HC Deb 16 June 1958 vol 589 cc799-806
Special provisions as to business, professional and other tenants
18.—(1) The provisions of this Part of this Schedule shall have effect where any of the land comprised in a compulsory rights order is land which, immediately before the operative date of the order, was subject to a tenancy to which Part II of the Act of 1954 applied; and any reference in this Part of this Schedule to a tenancy to which this Part of this Schedule applies is a reference to a tenancy which—
(a) immediately before the operative date of such an order, was a tenancy to which Part II of that Act applied, and
(b) comprises the whole or part of the land comprised in that order.
(2) In this Part of this Schedule "the Act of 1954" means the Landlord and Tenant Act, 1954, and "business" has the same meaning as in Part II of that Act.
(3) Sub-paragraph (4) of paragraph 12 of this Schedule shall apply for the purposes of this Part of this Schedule as it applies for the purposes of that sparagraph.

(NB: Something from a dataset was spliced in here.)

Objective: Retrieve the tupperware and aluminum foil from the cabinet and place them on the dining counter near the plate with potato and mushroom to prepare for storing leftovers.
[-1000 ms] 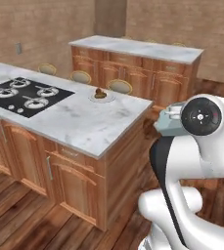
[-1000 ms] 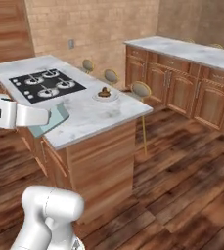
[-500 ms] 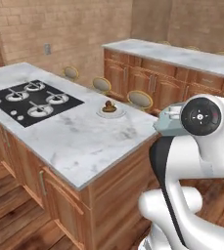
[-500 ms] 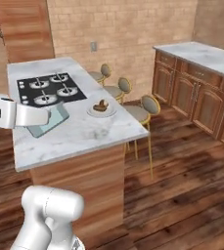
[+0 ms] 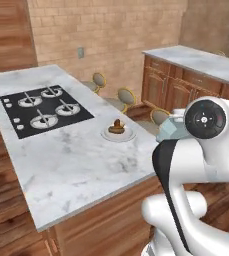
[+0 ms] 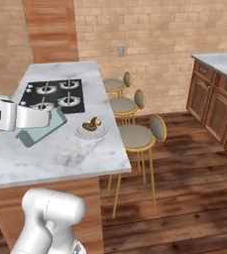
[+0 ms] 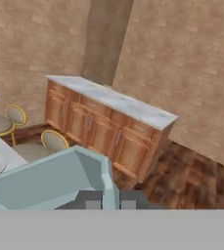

19.—(1) As from the operative date of the order and so long thereafter as the tenancy continues and the order continues to have effect, so much of the land comprised in the order as—
(a) is comprised in the tenancy, and
(b) immediately before the operative date was occupied by the tenant for the purposes of the relevant business (or for those and other purposes) or was occupied by a person employed by the tenant for the purposes of the relevant business, and
(c) is not for the time being so occupied by the tenant or by such a person, shall be treated for the purposes of Part II of the Act of 1954 as if it had continued to be so occupied.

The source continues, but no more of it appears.